### Directions:
Only one stretch of the data is wanted: the line containing "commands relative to", the line containing "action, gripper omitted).", and every line between them, copied exactly.

### Data:
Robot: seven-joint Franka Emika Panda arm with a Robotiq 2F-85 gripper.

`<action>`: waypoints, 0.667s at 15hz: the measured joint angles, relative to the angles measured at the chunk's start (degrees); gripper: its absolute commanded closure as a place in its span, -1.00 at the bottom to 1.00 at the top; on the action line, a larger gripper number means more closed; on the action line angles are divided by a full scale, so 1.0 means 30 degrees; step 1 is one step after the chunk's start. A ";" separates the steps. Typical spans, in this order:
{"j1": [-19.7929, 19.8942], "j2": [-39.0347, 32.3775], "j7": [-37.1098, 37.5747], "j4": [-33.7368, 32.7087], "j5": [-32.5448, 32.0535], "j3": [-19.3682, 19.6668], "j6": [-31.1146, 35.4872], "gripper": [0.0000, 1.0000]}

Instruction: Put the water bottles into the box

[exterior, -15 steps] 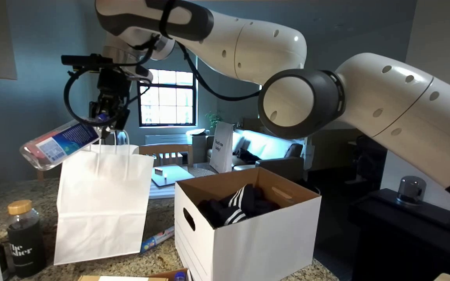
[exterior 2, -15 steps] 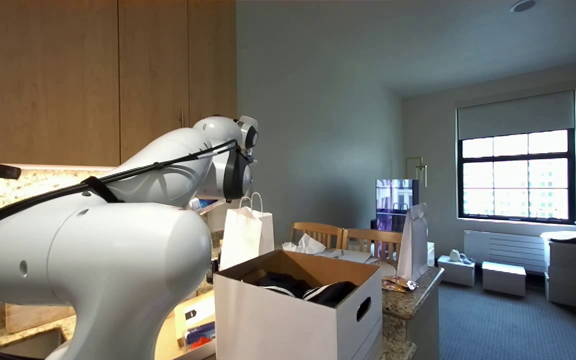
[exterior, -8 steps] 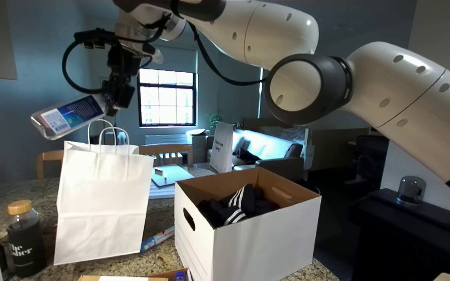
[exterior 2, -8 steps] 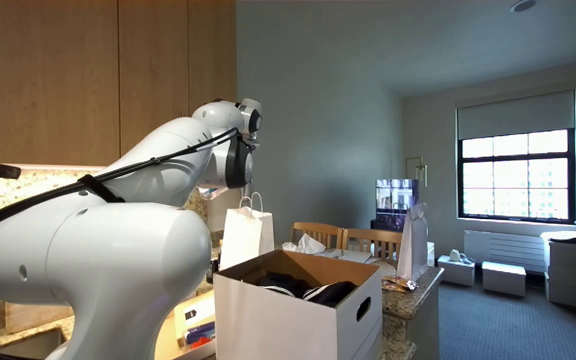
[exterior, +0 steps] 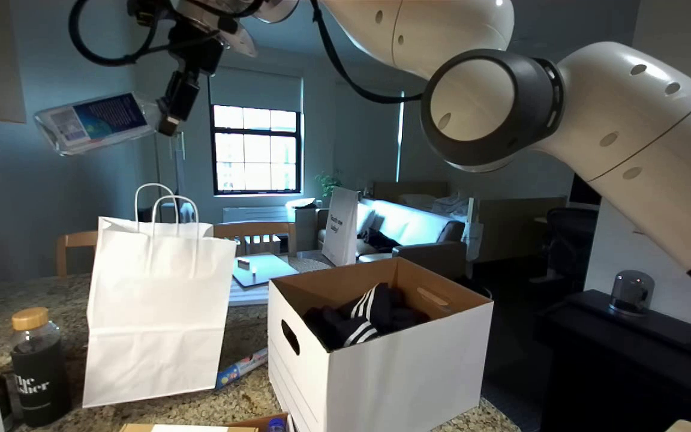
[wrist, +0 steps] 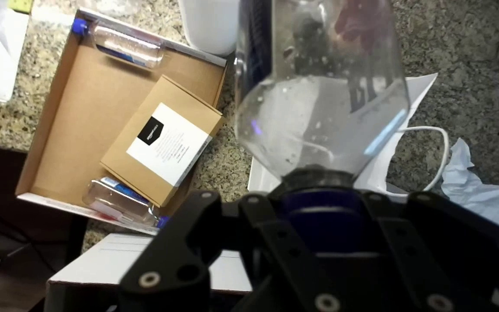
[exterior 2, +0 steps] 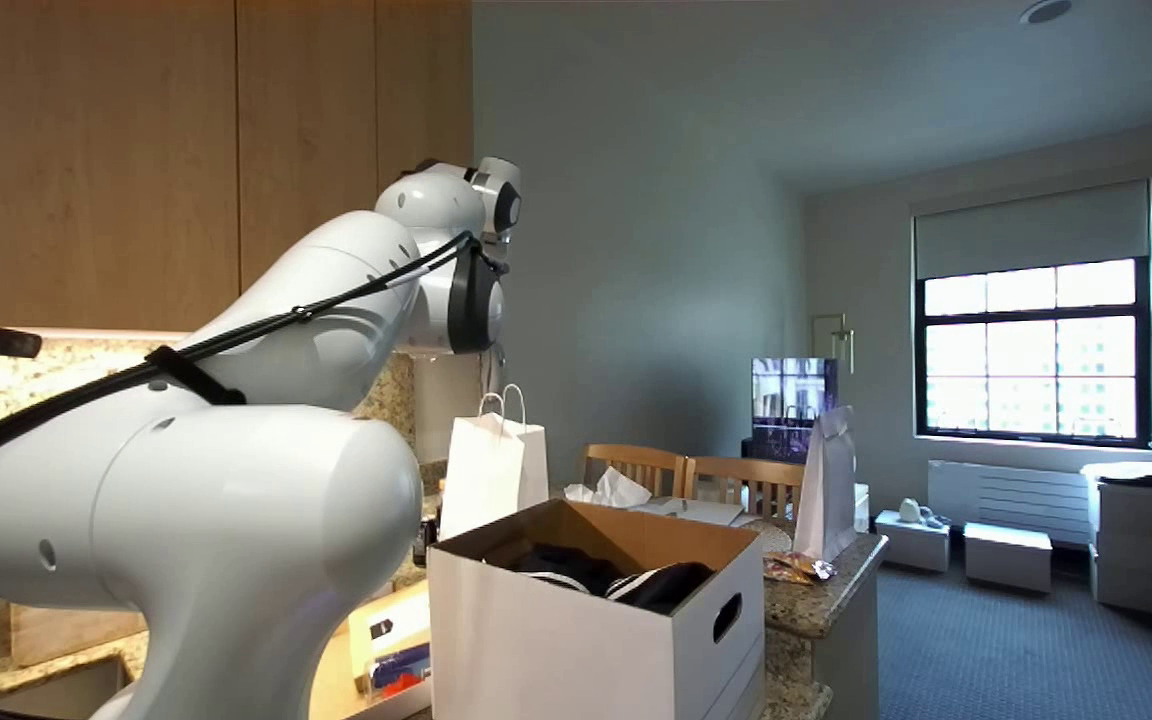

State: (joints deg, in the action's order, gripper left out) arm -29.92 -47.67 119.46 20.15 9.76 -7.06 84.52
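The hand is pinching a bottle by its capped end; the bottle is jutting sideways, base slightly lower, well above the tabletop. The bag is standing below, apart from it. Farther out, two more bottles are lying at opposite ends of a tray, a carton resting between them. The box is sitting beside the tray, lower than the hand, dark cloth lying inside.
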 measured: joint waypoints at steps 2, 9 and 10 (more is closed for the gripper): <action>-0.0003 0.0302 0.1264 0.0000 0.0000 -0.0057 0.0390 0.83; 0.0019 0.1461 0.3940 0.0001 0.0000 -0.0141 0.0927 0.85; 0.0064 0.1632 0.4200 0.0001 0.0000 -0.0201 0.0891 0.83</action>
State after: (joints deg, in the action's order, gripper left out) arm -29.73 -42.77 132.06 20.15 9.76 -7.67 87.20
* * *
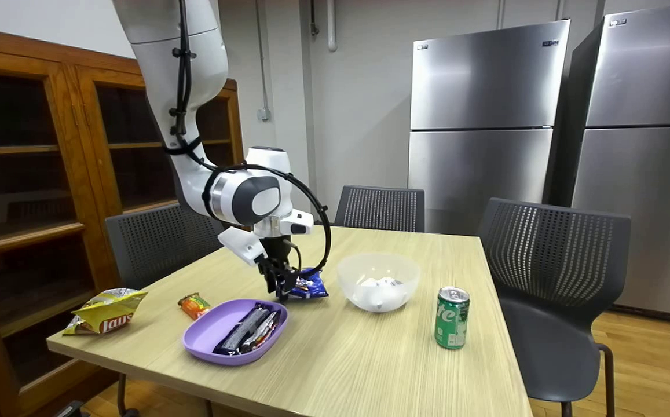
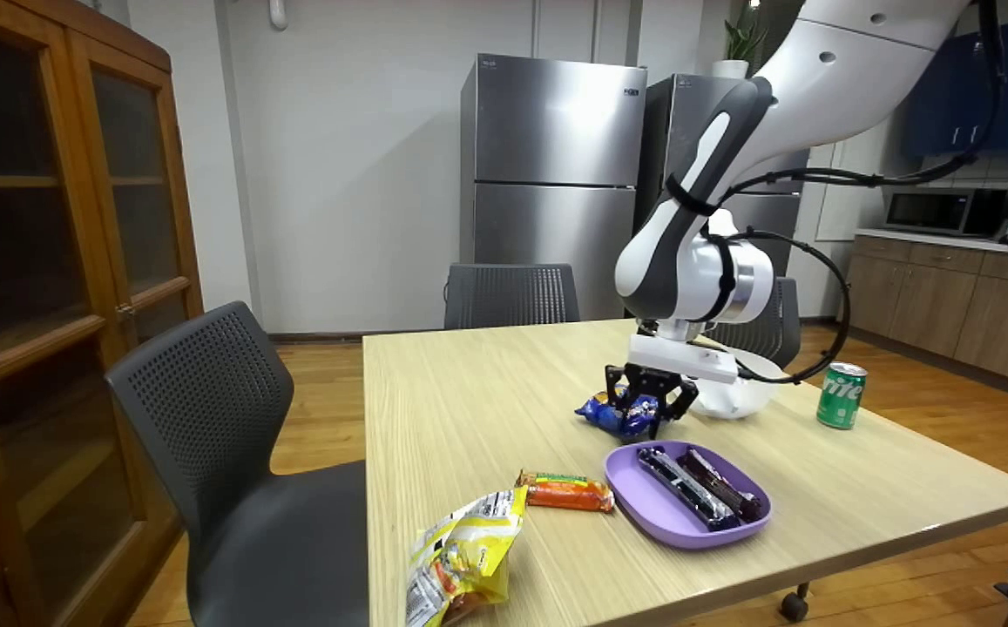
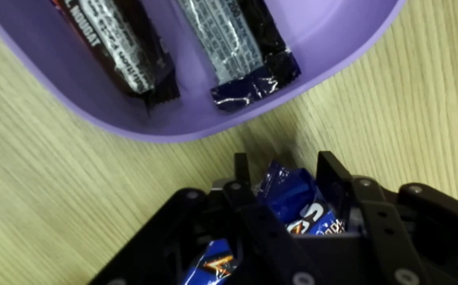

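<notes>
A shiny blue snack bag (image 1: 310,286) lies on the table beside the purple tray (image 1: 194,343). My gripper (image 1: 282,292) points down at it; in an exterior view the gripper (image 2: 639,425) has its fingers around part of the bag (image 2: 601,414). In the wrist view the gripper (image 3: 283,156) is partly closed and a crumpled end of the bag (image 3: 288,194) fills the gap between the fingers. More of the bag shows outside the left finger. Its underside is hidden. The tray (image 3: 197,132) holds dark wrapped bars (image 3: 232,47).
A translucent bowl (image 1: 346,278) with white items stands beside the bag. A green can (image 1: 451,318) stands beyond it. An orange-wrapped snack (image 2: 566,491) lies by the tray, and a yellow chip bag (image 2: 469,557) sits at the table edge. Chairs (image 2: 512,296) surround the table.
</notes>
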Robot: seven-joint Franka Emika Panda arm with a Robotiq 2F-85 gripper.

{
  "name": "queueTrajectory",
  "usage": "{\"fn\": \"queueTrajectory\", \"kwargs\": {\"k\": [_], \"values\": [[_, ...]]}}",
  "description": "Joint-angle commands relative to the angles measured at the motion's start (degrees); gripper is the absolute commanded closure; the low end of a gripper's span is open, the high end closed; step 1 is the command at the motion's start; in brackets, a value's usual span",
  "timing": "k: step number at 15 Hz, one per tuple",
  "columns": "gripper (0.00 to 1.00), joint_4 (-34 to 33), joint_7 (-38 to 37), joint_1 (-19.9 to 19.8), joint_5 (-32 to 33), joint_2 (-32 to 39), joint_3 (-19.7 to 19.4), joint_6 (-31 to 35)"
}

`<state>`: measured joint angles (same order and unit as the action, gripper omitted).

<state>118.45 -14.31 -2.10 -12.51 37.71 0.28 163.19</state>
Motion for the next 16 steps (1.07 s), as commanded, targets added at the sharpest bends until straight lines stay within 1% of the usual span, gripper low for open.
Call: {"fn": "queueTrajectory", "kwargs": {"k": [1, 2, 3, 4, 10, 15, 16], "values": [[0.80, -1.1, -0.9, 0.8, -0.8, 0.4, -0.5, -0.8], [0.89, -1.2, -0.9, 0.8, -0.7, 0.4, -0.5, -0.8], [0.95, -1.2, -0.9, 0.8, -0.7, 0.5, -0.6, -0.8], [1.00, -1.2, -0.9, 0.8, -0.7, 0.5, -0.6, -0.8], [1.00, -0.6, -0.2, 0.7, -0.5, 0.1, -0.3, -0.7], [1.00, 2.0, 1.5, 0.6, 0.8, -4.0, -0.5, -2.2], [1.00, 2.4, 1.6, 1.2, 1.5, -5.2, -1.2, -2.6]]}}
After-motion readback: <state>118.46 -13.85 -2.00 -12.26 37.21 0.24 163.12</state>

### Task result:
  "description": "Joint-angle commands relative to the angles measured at the motion's start (degrees); gripper is the absolute commanded closure; the low end of a gripper's span is open, the high end closed; step 1 is the command at the motion's start; in brackets, a value's usual span",
  "timing": "k: step number at 15 Hz, one per tuple",
  "columns": "gripper (0.00 to 1.00), joint_4 (-34 to 33), joint_7 (-38 to 37), joint_1 (-19.9 to 19.8), joint_5 (-32 to 33), joint_2 (-32 to 39), joint_3 (-19.7 to 19.4), joint_6 (-31 to 35)"
}

`<state>`: measured joint angles (same order and unit as the action, gripper omitted).

The output contains the complete answer to the exercise.